(TASK DESCRIPTION):
For this exercise, copy all the data exactly and include none of the pictures.

(COLLECTED MATERIAL):
·····

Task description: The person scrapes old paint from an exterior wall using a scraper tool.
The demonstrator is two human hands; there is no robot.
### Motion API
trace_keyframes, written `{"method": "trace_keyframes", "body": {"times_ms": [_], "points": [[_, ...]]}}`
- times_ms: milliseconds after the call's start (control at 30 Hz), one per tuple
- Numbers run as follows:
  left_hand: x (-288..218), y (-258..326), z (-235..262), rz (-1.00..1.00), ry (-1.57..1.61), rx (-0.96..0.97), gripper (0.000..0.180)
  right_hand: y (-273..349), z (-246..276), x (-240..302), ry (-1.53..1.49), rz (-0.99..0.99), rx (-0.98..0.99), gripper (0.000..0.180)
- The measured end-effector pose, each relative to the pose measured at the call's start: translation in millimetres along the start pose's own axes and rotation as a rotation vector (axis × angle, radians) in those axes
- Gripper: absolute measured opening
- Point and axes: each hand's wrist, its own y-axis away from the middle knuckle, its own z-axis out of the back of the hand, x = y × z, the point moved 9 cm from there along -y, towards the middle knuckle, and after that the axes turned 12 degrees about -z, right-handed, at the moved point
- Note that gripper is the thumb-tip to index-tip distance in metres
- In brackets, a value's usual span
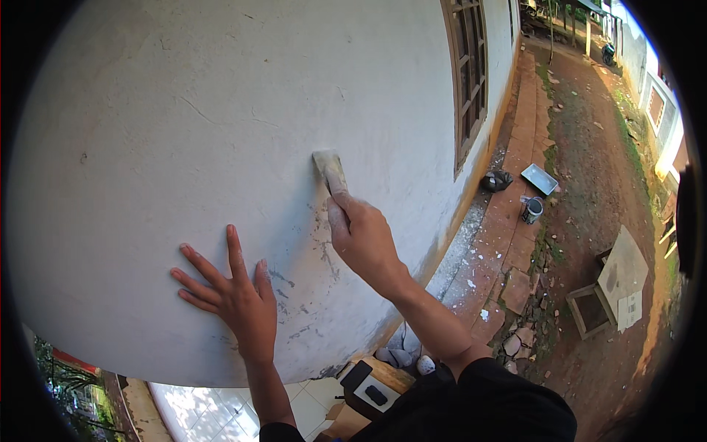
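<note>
A white painted wall (184, 162) with fine cracks fills the left and middle of the view. My right hand (366, 239) is wrapped round the handle of a scraper (329, 168), whose flat, paint-smeared blade points up and lies at the wall's surface. My fingers cover most of its handle. Lower and to the left, my left hand (239, 302) rests against the wall with its fingers spread, holding nothing. Between the two hands the wall has dark scuffs and bare patches (298, 306).
A brown-framed window (469, 81) sits farther along the wall. On the brick ledge are white flakes, a black plastic bag (496, 180), a paint tray (540, 179) and a small bucket (532, 210). A wooden stool-like piece (607, 291) stands on the dirt; a box (372, 389) is below me.
</note>
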Motion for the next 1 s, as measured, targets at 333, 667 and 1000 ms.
{"method": "trace_keyframes", "body": {"times_ms": [333,667,1000], "points": [[-0.5,1.2,-2.8,-0.011,-0.001,0.007,0.087,-18.1,10.7,13.9,-0.035,0.037,-0.03,0.044],[-5.6,-2.0,-2.7,-0.004,0.015,0.012,0.088,-69.3,43.6,19.5,-0.067,0.096,-0.118,0.045],[-6.7,-3.0,5.0,-0.025,-0.02,-0.033,0.087,-81.9,54.8,7.2,-0.084,-0.012,-0.06,0.04]]}}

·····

(EXERCISE SOLUTION):
Task description: The person scrapes old paint from an exterior wall using a scraper tool.
The demonstrator is two human hands; there is no robot.
### Motion API
trace_keyframes, written `{"method": "trace_keyframes", "body": {"times_ms": [_], "points": [[_, ...]]}}`
- times_ms: milliseconds after the call's start (control at 30 Hz), one per tuple
- Numbers run as follows:
  left_hand: x (-288..218), y (-258..326), z (-235..262), rz (-1.00..1.00), ry (-1.57..1.61), rx (-0.96..0.97), gripper (0.000..0.180)
  right_hand: y (-273..349), z (-246..276), x (-240..302), ry (-1.53..1.49), rz (-0.99..0.99), rx (-0.98..0.99), gripper (0.000..0.180)
- The measured end-effector pose, each relative to the pose measured at the call's start: translation in millimetres along the start pose's own axes and rotation as a rotation vector (axis × angle, radians) in those axes
- Gripper: absolute measured opening
- Point and axes: each hand's wrist, its own y-axis away from the middle knuckle, its own z-axis out of the back of the hand, x = y × z, the point moved 9 cm from there along -y, towards the middle knuckle, and after that the axes turned 12 degrees about -z, right-handed, at the moved point
- Note that gripper is the thumb-tip to index-tip distance in metres
- In brackets, a value's usual span
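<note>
A white painted wall (184, 162) with fine cracks fills the left and middle of the view. My right hand (366, 239) is wrapped round the handle of a scraper (329, 168), whose flat, paint-smeared blade points up and lies at the wall's surface. My fingers cover most of its handle. Lower and to the left, my left hand (239, 302) rests against the wall with its fingers spread, holding nothing. Between the two hands the wall has dark scuffs and bare patches (298, 306).
A brown-framed window (469, 81) sits farther along the wall. On the brick ledge are white flakes, a black plastic bag (496, 180), a paint tray (540, 179) and a small bucket (532, 210). A wooden stool-like piece (607, 291) stands on the dirt; a box (372, 389) is below me.
</note>
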Motion for the next 1 s, as measured, targets at 333, 667 and 1000 ms.
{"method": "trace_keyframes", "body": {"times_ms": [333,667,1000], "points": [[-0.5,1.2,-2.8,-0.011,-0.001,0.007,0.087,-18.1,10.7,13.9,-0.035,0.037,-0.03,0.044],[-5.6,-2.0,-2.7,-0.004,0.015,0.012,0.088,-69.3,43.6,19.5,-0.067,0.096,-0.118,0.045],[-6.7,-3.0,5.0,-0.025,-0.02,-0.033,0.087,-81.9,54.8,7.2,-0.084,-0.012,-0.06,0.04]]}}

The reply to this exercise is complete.